Watching the recent activity on the stock market - especially today - offers a glimpse into the mind of the investor. When the Fed released minutes from their last meeting, stocks, which were already down, again, as usual, as they should be - fell even further as investors didn't cozy up to the idea that the FOMC was not seriously considering cutting the federal funds rate.
Hello! Earth to investors! The Fed isn't going to cut rates at this juncture because that would only exacerbate the conditions which afflict this sick market. The Fed is not about to bail out people who lost money on derivatives, packaged sub-prime mortgages, stocks, mutual funds or any other financial instrument.
The idea that supposedly "smart" individuals trading stocks would wait to hear the official word from the Fed that they weren't about to apply essentially what amounts to a band-aid to the economy. The economy will fail or succeed without help from the Fed. It always does, despite the weight people put on the actions of the beloved Federal Reserve.
Plainly, the people working on Wall Street are overpaid mimicking morons who follow, sheep-like, every movement (or non-movement) of the Fed instead of focusing on fundamentals in the stocks they are trading. If it wasn't so sad, the attitude of traders these days would be laughable.

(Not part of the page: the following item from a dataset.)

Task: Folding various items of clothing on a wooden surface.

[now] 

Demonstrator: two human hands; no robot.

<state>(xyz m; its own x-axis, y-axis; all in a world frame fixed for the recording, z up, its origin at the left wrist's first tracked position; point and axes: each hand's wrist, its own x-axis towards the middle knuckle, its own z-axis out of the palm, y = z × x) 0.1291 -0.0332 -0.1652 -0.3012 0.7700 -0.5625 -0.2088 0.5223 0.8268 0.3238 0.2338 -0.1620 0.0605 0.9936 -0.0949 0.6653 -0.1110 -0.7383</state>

Dow 13,041.85 -280.28; NASDAQ 2,500.64 -60.61; S&P 500 1,432.36 -34.43; NYSE Composite 9,289.49 -239.44
The Dow lost nearly 100 points in just the last hour - after the release of the Fed minutes. It doesn't really matter when the market moves lower, it is simply enough to know that it will and that there's little, if anything, the Fed or anybody else can do about it. Conditions in the credit markets are so entirely warped and information so sketchy that nobody is really sure of how bad the damage is and how severe the fall of the economy will be.
Suffice it to say that when the market - that being made up of mostly clueless traders - is unsure, it will not perform well. The credit markets are of vital importance to businesses and consumers alike and they are in a condition of complete disarray. As I've said here before, a crash is almost a certainty, it's only the exact timing that isn't known.
For every advancing issue today, there were five that were declining in price. There were 58 stocks making new highs and 150 making new lows. The stage has been set for some time now. Shortly, probably after the Labor Day holiday - or maybe just before it - all of the actors will take their places and deliver a hammer blow to stocks, not just in the US, but worldwide. It's going to be a sobering situation.
Oil and gold declined by marginal amounts. Silver was unchanged at $11.92 per ounce. Commodities are now acting as a proxy for the economy. Lower prices mean slack demand and there's a trend forming, though the oil markets, in particular, are still very much detached from reality. When oil falls, it will be a large drop. We could see oil prices down to levels that may actually stimulate the economy instead of acting as a hidden tax. Gas at the pump may be below $2.50 per gallon by Christmas, if not sooner.